9. İdare tarafından 13/5/2010
tarihinde açılan kamulaştırma bedelinin tespiti ve taşınmazın tescili davasında
Mahkeme, mahallinde keşif yapmış, bilirkişiler, taşınmazın özelliklerini
gözeterek ve 2010 yılı fiyat, masraf ve verim verilerini kullanarak taşınmazın
toplam değerini 25/11/2011 tarih ve E.2010/628, K.2011/782 sayılı kararı ile
255.320,69 TL olarak belirlemiş, bakiye 248.431,42 TL"nin başvuruculara
ödenmesine karar vermiştir.
10. Temyiz üzerine karar,
Yargıtay 18. Hukuk Dairesinin 10/7/2012 tarih ve E.2012/7145, K.2012/8967
sayılı ilamı ile onanmıştır. Daire, 3/12/2012 tarih ve E.2012/12623,
K.2012/13628 sayılı ilamı ile karar düzeltme talebini reddetmiştir.
11. Anılan karar, başvuruculara
31/12/2012 tarihinde tebliğ edilmiştir.
12. Başvurucular 29/1/2013
tarihinde bireysel başvuruda bulunmuşlardır.
B. İlgili
Hukuk
13. 4/11/1983 tarih ve 2942
sayılı Kamulaştırma Kanunu’nun “Kamulaştırma
bedelinin mahkemece tespiti ve taşınmaz malın idare adına tescili”
kenar başlıklı 10. maddesinin ilgili kısımları şöyledir:
“Kamulaştırmanın satın alma usulü ile yapılamaması halinde
idare, … asliye hukuk mahkemesine müracaat eder ve taşınmaz malın kamulaştırma
bedelinin tespitiyle, … idare adına tesciline karar verilmesini ister.
Mahkeme, idarenin başvuru tarihinden itibaren en geç otuz
gün sonrası için belirlediği duruşma gününü, … taşınmaz malın malikine …
bildirerek duruşmaya katılmaya çağırır.
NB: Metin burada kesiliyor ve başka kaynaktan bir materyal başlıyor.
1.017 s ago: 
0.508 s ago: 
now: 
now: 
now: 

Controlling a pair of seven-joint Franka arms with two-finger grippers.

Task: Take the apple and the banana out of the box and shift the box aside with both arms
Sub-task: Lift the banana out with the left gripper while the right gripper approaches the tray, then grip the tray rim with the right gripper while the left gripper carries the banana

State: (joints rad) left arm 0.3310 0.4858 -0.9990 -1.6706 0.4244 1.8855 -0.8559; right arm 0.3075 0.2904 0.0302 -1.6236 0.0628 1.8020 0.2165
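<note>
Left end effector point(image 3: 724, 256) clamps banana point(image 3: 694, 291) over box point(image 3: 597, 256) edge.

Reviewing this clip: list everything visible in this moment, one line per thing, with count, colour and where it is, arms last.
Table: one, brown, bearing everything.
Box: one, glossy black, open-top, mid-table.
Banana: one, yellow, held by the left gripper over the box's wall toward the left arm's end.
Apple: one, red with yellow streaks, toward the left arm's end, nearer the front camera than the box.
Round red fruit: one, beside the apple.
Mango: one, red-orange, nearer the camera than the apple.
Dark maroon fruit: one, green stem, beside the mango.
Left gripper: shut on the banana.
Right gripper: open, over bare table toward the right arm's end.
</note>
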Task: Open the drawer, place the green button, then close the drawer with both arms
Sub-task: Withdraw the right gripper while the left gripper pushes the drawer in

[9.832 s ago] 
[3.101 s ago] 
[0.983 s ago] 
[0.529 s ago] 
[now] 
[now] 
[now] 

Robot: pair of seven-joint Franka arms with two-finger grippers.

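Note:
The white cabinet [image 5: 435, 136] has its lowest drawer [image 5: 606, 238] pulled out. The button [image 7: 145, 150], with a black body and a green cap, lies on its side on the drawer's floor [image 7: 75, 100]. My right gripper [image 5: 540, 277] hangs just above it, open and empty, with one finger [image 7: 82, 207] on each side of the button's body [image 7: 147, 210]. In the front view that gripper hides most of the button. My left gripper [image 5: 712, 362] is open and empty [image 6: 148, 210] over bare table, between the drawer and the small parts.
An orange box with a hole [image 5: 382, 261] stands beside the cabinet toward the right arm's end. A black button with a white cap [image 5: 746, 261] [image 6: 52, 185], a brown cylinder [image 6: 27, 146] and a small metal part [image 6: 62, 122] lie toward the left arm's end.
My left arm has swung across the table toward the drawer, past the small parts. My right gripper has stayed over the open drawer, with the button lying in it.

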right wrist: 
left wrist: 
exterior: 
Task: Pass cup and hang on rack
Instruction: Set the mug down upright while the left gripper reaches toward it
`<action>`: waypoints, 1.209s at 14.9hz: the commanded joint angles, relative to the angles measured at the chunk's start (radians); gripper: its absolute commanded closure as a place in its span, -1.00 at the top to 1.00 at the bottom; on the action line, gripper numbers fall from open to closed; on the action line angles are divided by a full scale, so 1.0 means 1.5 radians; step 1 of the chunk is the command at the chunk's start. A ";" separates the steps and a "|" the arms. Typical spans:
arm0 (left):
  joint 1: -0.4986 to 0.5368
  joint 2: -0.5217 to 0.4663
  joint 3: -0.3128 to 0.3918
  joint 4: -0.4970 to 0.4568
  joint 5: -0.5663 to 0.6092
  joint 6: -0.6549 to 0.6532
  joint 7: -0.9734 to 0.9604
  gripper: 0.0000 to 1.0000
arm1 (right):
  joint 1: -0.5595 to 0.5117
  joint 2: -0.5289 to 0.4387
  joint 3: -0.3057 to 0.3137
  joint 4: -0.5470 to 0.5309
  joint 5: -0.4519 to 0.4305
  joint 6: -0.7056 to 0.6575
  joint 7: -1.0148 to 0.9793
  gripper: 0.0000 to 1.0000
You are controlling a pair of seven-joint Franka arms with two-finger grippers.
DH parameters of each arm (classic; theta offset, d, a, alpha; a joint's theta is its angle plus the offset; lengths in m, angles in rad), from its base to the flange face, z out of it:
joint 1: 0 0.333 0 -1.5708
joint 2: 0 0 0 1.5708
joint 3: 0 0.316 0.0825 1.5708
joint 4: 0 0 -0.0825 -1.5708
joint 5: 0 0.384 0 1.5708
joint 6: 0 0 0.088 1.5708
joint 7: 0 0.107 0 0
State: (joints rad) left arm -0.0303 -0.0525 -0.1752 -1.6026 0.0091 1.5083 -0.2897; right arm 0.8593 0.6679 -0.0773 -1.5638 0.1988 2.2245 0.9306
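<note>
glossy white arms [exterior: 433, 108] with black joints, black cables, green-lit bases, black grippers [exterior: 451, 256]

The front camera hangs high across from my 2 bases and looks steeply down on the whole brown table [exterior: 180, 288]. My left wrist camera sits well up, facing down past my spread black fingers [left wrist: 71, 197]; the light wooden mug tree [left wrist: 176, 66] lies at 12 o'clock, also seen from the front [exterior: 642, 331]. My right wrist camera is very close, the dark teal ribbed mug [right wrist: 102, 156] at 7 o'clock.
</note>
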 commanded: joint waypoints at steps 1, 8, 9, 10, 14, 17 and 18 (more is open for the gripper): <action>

Duruşma günü idareye de tebliğ olunur.
…
Mahkemece yapılan duruşmada tarafların bedelde
anlaşamamaları halinde hakim, en geç on gün içinde
keşif ve otuz gün sonrası için de duruşma günü tayin ederek, 15 inci maddede
sayılan bilirkişiler marifetiyle ve tüm ilgililerin huzurunda taşınmaz malın
değerini tespit için mahallinde keşif yapar…
Bilirkişiler, taraflar ve diğer ilgililerin beyanını da
dikkate alarak, 11 inci maddedeki esaslar doğrultusunda taşınmaz malın değerini
belirten raporlarını onbeş gün içinde mahkemeye
verirler. Mahkeme bu raporu, duruşma günü beklenmeksizin taraflara tebliğ eder.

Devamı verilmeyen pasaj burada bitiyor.